He finds everything quite delightful at the eyrie. Cecil and Miss Violet have made fast friends, and Duke, the greyhound, looks on approvingly, though with an amusing tint of jealousy. The child has forgotten her wounds, has had some berries, cake, and milk, and is chattering wonderfully.
"What magic have you used?" asks Grandon in surprise.
Miss St. Vincent laughs. She hardly looks a day over fifteen, though she is two years older.
"Will you not let her come for a whole day?" she entreats. "I get so lonesome. I can only see papa a little while, and he cannot talk to me. I get tired of reading and rambling about, and Denise is worried when I stay out any length of time."
"Yes, if you can persuade her," and Grandon smiles down into the bright, eager face. "In England she was with a family of children, and she misses them."
"Oh, are you English?" Violet asks, with a naive curiosity.
"My little girl was born there, but I always lived here until I went abroad, ten years ago."

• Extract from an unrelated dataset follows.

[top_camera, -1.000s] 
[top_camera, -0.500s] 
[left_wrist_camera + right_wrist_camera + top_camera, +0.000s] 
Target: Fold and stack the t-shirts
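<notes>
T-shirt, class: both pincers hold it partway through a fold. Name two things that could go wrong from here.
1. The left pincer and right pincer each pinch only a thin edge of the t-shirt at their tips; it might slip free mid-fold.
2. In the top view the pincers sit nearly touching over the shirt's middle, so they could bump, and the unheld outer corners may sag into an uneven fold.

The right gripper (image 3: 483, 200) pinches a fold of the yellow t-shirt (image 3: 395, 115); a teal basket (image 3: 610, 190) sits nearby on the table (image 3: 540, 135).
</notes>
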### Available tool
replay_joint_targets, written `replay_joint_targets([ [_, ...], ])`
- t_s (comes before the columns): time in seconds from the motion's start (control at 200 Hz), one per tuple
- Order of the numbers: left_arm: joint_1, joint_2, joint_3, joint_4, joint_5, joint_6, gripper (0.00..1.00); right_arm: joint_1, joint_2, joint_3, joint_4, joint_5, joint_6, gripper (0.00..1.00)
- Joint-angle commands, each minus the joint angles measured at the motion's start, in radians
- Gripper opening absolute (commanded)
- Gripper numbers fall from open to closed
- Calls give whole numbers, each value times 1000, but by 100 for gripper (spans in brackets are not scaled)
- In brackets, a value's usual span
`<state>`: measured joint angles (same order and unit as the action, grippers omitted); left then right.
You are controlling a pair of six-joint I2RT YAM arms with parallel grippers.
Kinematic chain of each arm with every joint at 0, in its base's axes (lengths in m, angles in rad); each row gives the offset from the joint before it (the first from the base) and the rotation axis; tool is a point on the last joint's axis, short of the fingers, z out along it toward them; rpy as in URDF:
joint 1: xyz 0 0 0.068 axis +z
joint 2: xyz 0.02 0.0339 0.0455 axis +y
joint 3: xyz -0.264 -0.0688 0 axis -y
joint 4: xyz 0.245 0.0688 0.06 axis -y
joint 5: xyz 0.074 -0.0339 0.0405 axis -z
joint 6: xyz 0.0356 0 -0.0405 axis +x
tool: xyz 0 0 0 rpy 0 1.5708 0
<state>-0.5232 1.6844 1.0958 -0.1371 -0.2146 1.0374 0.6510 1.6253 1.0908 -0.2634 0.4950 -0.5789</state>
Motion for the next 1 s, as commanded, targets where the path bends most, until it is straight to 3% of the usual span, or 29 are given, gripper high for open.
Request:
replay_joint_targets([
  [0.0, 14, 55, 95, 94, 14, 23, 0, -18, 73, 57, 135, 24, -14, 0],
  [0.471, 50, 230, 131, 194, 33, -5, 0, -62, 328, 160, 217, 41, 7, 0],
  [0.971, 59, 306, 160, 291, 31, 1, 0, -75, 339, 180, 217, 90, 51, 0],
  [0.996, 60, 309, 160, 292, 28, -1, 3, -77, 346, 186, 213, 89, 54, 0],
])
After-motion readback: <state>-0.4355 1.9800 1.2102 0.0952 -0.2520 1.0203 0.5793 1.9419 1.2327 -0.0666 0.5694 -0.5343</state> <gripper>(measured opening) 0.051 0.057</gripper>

"And I was born in France," she says, with a bright, piquant smile, "though that doesn't make me quite thoroughly French." Then, as by this time they have reached Cecil, she kneels down and puts her arm around her. "He says you may come for a whole long day. We will have tea out on the porch, and you shall play with my pretty china dishes and my great doll, and when you are tired we will swing in the hammock. Shall it be to-morrow?"
"I think she must rest to-morrow," Grandon replies, gravely.
"Oh, but the next day will be Sunday!"
"If she is well enough I will bring her in the morning," he answers, indulgently.
Violet kisses her and bundles her up in a white fleecy shawl. The sun has gone down and the air has cooled perceptibly. Cecil talks a while enthusiastically, as she snuggles close to her father in the wagon; then there is a sudden silence. She is so soundly asleep that her father carries her up and lays her on her pretty white cot without awaking her. Dinner has been kept waiting, and Mrs. Grandon is not in an angelic temper, but madame's exquisite suavity smooths over the rough places. Floyd feels extremely obliged for this little attention. He makes no demur when she claims him for the evening, and discusses the future, her future, with him. To-morrow she must go to the city.
"I have an errand down, too," he says, "and can introduce you at a banking house. They could tell you better about investments than I."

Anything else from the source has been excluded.